_Goal of the exercise_: Drop all images. Then write out each line below exactly as given.

• • • •

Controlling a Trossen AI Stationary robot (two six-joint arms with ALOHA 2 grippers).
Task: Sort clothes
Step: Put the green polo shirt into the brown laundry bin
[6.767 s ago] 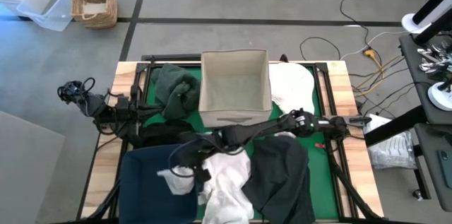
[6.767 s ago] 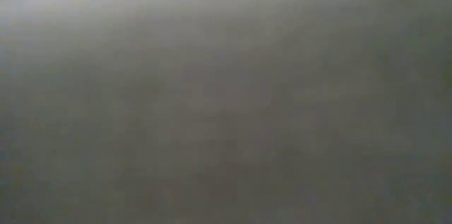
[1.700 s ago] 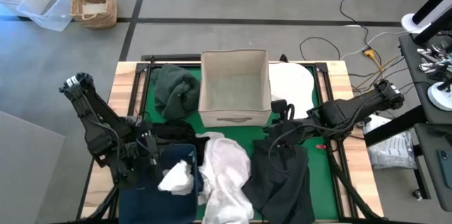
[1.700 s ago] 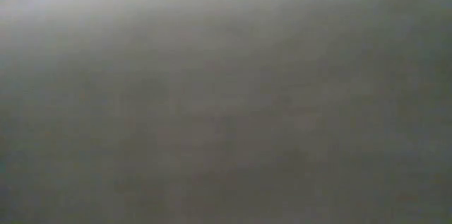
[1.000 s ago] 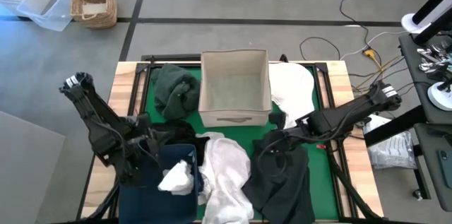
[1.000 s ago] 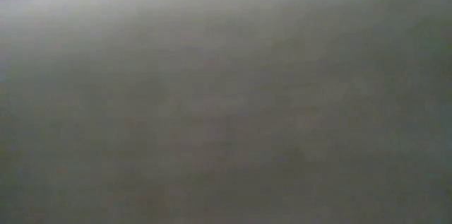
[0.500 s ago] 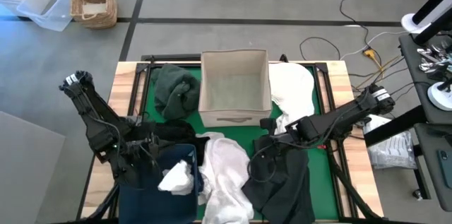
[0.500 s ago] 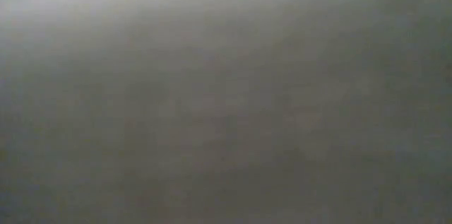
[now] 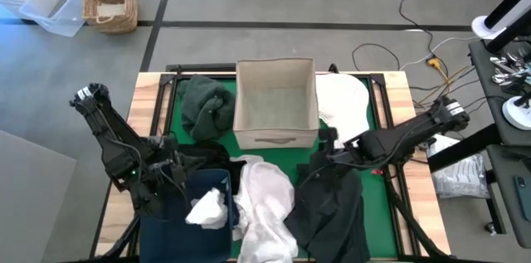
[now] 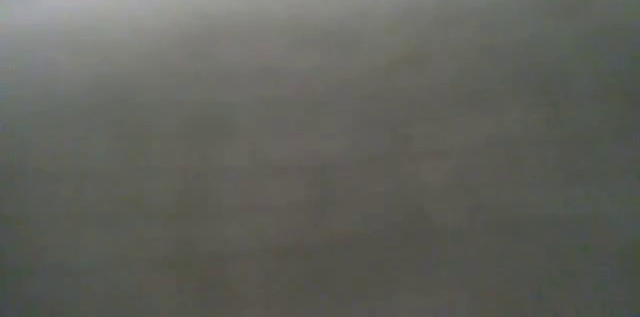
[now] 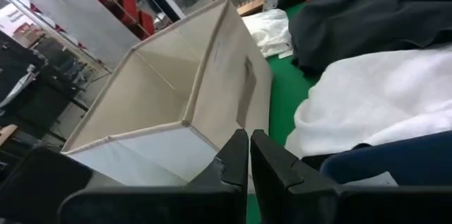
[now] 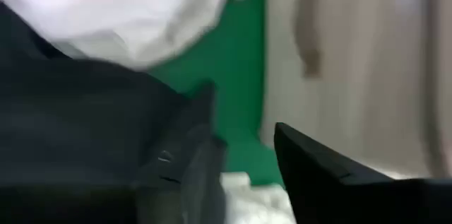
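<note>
Fingers of the right gripper are standing spread, holding nothing, hovering just over the near edge of the limp charcoal grey garment, with the beige square fabric box just beyond them. The soft, light cloth will likely sag and drape, so pinching a bunched fold seems wisest. Left gripper fingers are pressed together beside the navy blue bin.

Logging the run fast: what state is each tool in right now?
Left tool: closed, holding nothing.
Right tool: open, holding nothing, over the charcoal garment.
</note>
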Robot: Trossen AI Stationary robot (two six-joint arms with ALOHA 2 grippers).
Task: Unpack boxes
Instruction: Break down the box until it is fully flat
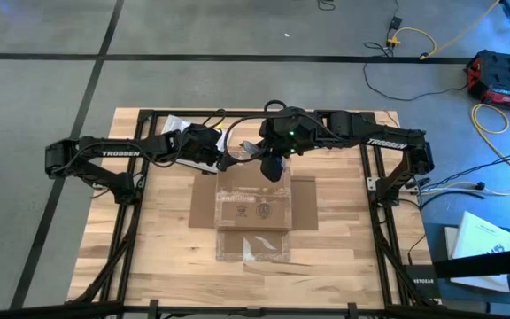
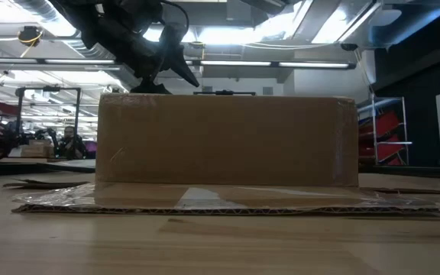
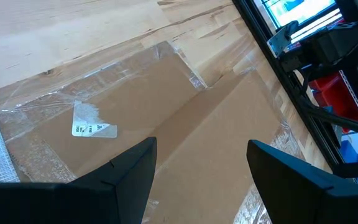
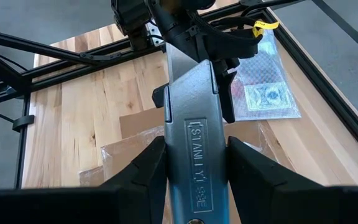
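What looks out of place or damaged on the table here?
Nothing looks spilled or broken. The shallow brown cardboard box lies with its flaps spread flat and loose clear tape along the edges. A torn white label sits crooked on the cardboard. The right claw grips a grey metal utility knife.

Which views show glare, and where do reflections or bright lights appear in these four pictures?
Low view: bright ceiling lights wash out the background, leaving the cardboard box fairly dim. High view: the clear plastic on the box flap glints. Left wrist view: shiny tape catches light. Right wrist view: the metal Stanley knife held in the right gripper reflects light.
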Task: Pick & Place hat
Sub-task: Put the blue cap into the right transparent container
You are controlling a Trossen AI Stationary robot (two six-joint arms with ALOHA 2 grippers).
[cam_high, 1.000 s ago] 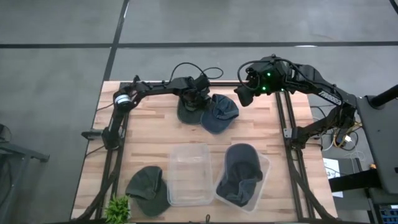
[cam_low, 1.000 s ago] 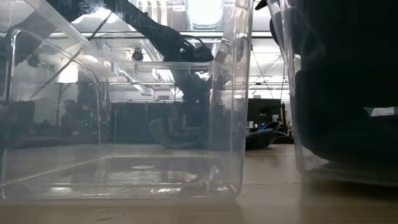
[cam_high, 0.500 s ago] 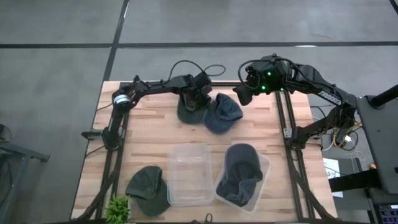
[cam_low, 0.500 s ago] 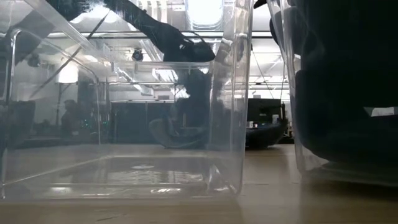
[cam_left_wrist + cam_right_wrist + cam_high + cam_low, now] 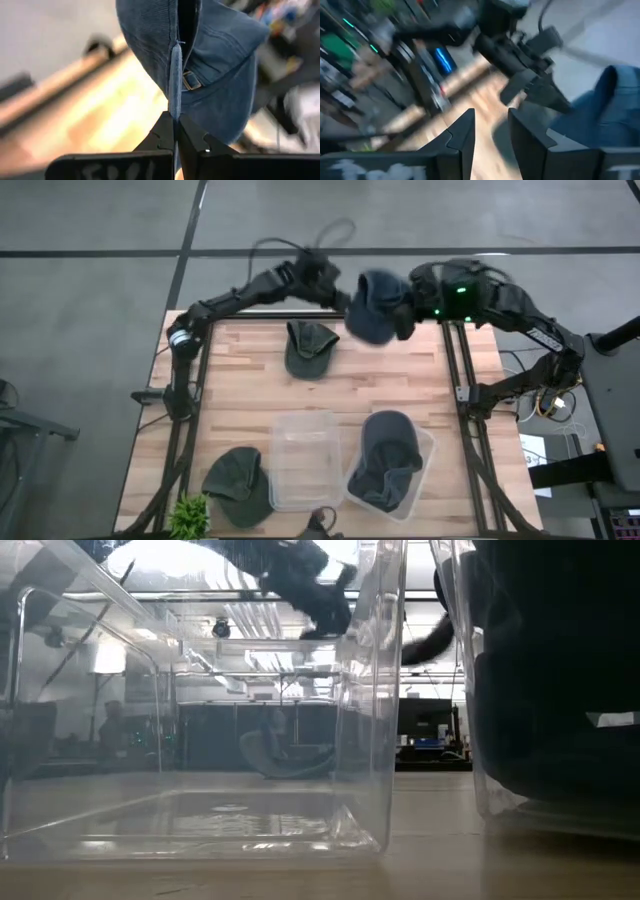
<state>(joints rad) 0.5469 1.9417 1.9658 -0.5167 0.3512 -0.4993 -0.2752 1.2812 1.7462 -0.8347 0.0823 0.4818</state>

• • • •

_Exercise output_:
Controlling a Trossen AI Stationary robot (two six-joint arms with ALOHA 2 grippers).
Task: Sort clothes
Step: Put the green polo shirt into the brown laundry bin
[6.767 s ago] 
[6.767 s ago] 
[1.700 s ago] 
[1.700 s ago] 
[1.000 s ago] 
[1.000 s ago] 
[0.500 s ago] 
[0.500 s ago] 
[now] 
[now] 
[now] 
[now] 
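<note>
Fingers of the right gripper are standing spread, holding nothing, hovering just over the near edge of the limp charcoal grey garment, with the beige square fabric box just beyond them. The soft, light cloth will likely sag and drape, so pinching a bunched fold seems wisest. Left gripper fingers are pressed together beside the navy blue bin.

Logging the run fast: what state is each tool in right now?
Left tool: closed, holding nothing.
Right tool: open, holding nothing, over the charcoal garment.
</note>
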Robot: Trossen AI Stationary robot (two six-joint arms with ALOHA 2 grippers).
Task: Unpack boxes
Instruction: Break down the box until it is fully flat
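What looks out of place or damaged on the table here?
Nothing looks spilled or broken. The shallow brown cardboard box lies with its flaps spread flat and loose clear tape along the edges. A torn white label sits crooked on the cardboard. The right claw grips a grey metal utility knife.

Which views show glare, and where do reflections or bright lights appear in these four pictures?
Low view: bright ceiling lights wash out the background, leaving the cardboard box fairly dim. High view: the clear plastic on the box flap glints. Left wrist view: shiny tape catches light. Right wrist view: the metal Stanley knife held in the right gripper reflects light.
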Task: Pick & Place hat
Sub-task: Put the blue cap into the right transparent container
You are controlling a Trossen AI Stationary robot (two six-joint arms with ALOHA 2 grippers).
[cam_high, 1.000 s ago] 
[cam_low, 1.000 s ago] 
[cam_high, 0.500 s ago] 
[cam_low, 0.500 s ago] 
[cam_left_wrist + cam_right_wrist + cam_high + cam_low, now] 
<state>(joints rad) 0.5469 1.9417 1.9658 -0.5167 0.3512 -0.4993 -0.2752 1.2812 1.7462 -0.8347 0.0823 0.4818</state>

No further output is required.